EFP 12 builds upon and extends students’ previous learning experiences in ELA and EFP 10 and 11 courses. The course is grounded in the First Peoples Principles of Learning. It is designed for all students, Aboriginal and non-Aboriginal, who are interested in delving deeply into First Peoples oral and written literature and visual texts in a range of media. The course focuses on the experiences, values, beliefs, and lived realities of First Peoples as evidenced in various forms of text, including oral story, poetry, song, performance, film, and prose. A key feature of the course is its focus on authentic First Peoples voices (i.e., historical or contemporary texts created by or with First Peoples). In EFP 12, all students:

  • examine texts grounded in a diversity of First Peoples cultures, including local First Nations or Métis communities
  • extend their capacity to communicate effectively in a variety of contexts
  • think critically and creatively about the uses of language
  • deepen their understanding of themselves and others in a changing world
  • gain insight into the diverse factors that have shaped and continue to shape their own identities
  • appreciate the importance of self-representation through authentic First Peoples text
  • contribute to Reconciliation by building greater understanding of the knowledge and perspectives of First Peoples
  • expand their understandings of what it means to be educated Canadian and global citizens

 

Literary Studies 12 (4 credits)

This course is an elective, this cannot be used as the required English course for graduation

Literary Studies 12 allows students to delve more deeply into literature through increasingly complex texts. Students can explore specific themes, periods, authors, or areas of the world through literary works (fiction and non-fiction) in a variety of media. Giving students the choice of a range of literary topics allows them to follow their passion and at the same time.  Possible areas of focus include genre-specific studies – poetry, short stories, novels, drama, graphic novels, children’s literature, world literature, diasporic literature, feminist literature, Canadian literature, First Peoples texts, specific author studies, topic, theme, or inquiry and canonical literature by era—Middle Ages, Renaissance, Restoration, Romantic, Victorian, 20th century

 

Film Studies 12A: Early Hollywood & Foreign Film Classics (2 credits)

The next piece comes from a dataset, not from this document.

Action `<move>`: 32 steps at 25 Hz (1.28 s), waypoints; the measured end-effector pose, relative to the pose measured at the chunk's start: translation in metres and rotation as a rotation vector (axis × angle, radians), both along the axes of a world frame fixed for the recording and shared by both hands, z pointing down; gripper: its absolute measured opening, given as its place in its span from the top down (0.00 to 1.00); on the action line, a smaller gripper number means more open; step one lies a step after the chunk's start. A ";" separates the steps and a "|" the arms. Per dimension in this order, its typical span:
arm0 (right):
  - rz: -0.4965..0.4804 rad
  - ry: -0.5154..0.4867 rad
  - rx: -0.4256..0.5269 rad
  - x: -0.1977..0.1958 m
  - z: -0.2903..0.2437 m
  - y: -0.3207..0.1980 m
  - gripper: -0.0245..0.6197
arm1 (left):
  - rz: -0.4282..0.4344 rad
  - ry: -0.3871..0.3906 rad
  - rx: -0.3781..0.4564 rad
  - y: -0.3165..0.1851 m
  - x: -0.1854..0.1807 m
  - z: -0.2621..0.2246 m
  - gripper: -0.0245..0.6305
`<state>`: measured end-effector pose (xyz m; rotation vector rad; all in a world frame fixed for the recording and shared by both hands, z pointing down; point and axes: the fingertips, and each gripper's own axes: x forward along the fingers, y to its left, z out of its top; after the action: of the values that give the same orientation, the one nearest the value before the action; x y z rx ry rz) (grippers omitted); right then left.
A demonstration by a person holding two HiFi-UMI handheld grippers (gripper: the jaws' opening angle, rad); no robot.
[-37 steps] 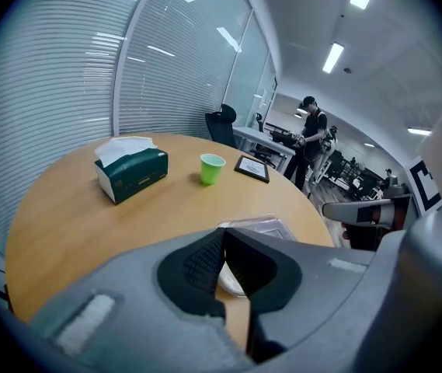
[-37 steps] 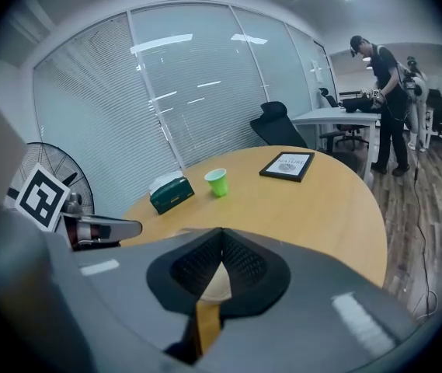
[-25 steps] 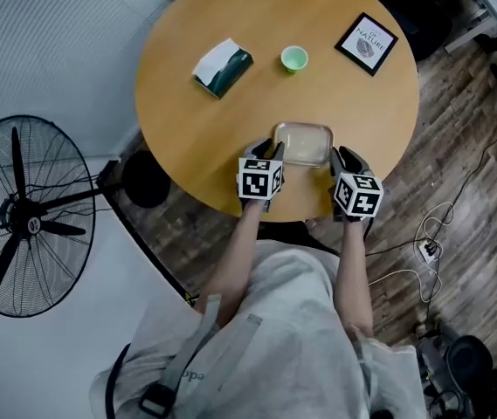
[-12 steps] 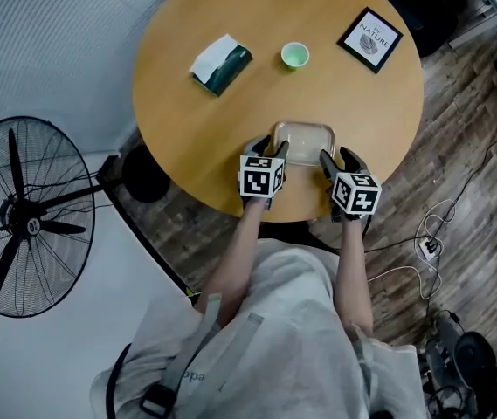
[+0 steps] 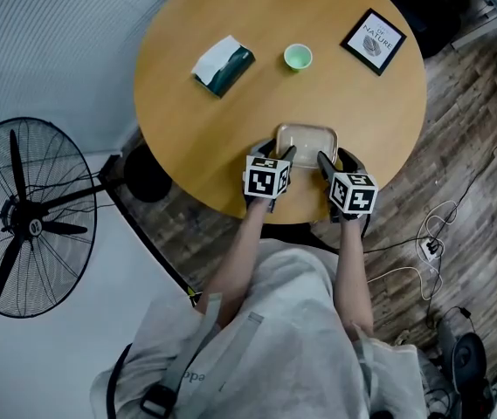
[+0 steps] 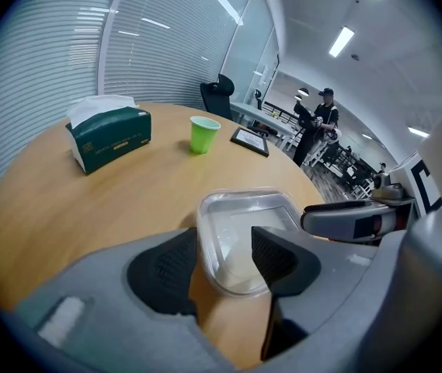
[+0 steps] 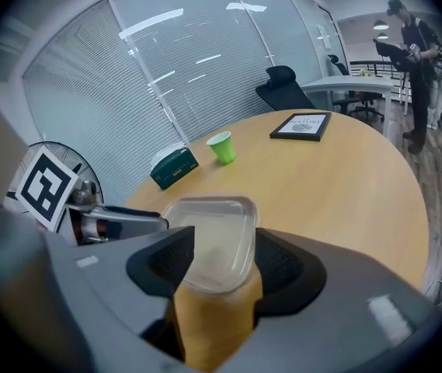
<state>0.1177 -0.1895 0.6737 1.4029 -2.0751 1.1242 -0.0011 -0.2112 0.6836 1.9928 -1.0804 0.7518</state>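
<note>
Straddling the near end of a clear, rounded-rectangular plastic container (image 5: 306, 138): both grippers. Left gripper (image 5: 280, 154): jaws spread, the container's near left corner between the pads. Right gripper (image 5: 333, 157): jaws likewise spread, the near right corner between them. Neither is clamped shut on it. Container lies flat on the round wooden table (image 5: 204, 120), close to its near edge. Farther back: dark green tissue box (image 5: 223, 65), light green paper cup (image 5: 298, 57), black-framed picture (image 5: 373, 42).

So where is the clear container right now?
In the head view the clear container sits at the near edge of the round table, between the left gripper and right gripper.
</note>
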 end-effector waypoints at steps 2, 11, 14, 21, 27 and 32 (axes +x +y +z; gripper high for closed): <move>0.002 0.009 -0.002 0.000 0.001 -0.001 0.61 | -0.002 -0.002 -0.002 -0.001 -0.001 0.001 0.62; -0.013 0.031 -0.009 -0.001 0.003 0.000 0.61 | -0.002 -0.002 -0.002 0.000 0.001 0.002 0.62; -0.022 0.037 -0.008 -0.002 0.001 0.000 0.61 | -0.004 -0.003 -0.004 0.000 0.001 0.000 0.62; -0.026 0.037 -0.010 -0.003 -0.002 0.001 0.61 | -0.011 -0.004 0.000 0.002 0.001 -0.002 0.62; -0.043 0.055 -0.014 -0.008 -0.003 0.002 0.61 | -0.016 -0.012 0.006 0.003 -0.002 -0.005 0.62; -0.043 0.058 -0.007 -0.012 -0.005 0.001 0.61 | -0.026 -0.007 0.007 0.005 -0.006 -0.006 0.62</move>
<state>0.1055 -0.1888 0.6691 1.3644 -2.0491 1.0609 -0.0073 -0.2061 0.6771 1.9795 -1.1128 0.7423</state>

Prerequisite: English 10 or English 10 First Peoples

This course is open to grade 11 and 12 students only.

Film Studies begins with early silent films in the 1930s and black & white films from the 1940’s and 1950’s moving on to colour films in the 1950s until 1970. Students will learn to write about the plots, characters, symbols, themes as well as techniques and styles in film.  Films from different countries and different genres will be watched. Students will discuss and explore techniques, meaning and the impact of films. Students will also write about film and work on film projects.  Film Studies A covers early film, Hollywood, and foreign films from 1930 -1970.

 

Film Studies 12B: Film After 1970 (2 credits)

Prerequisite: The successful completion of a language arts 10 course.

This course is open to grade 11 and 12 students only. 

Film 12B covers Hollywood films, foreign films and animated film from 1970 – present.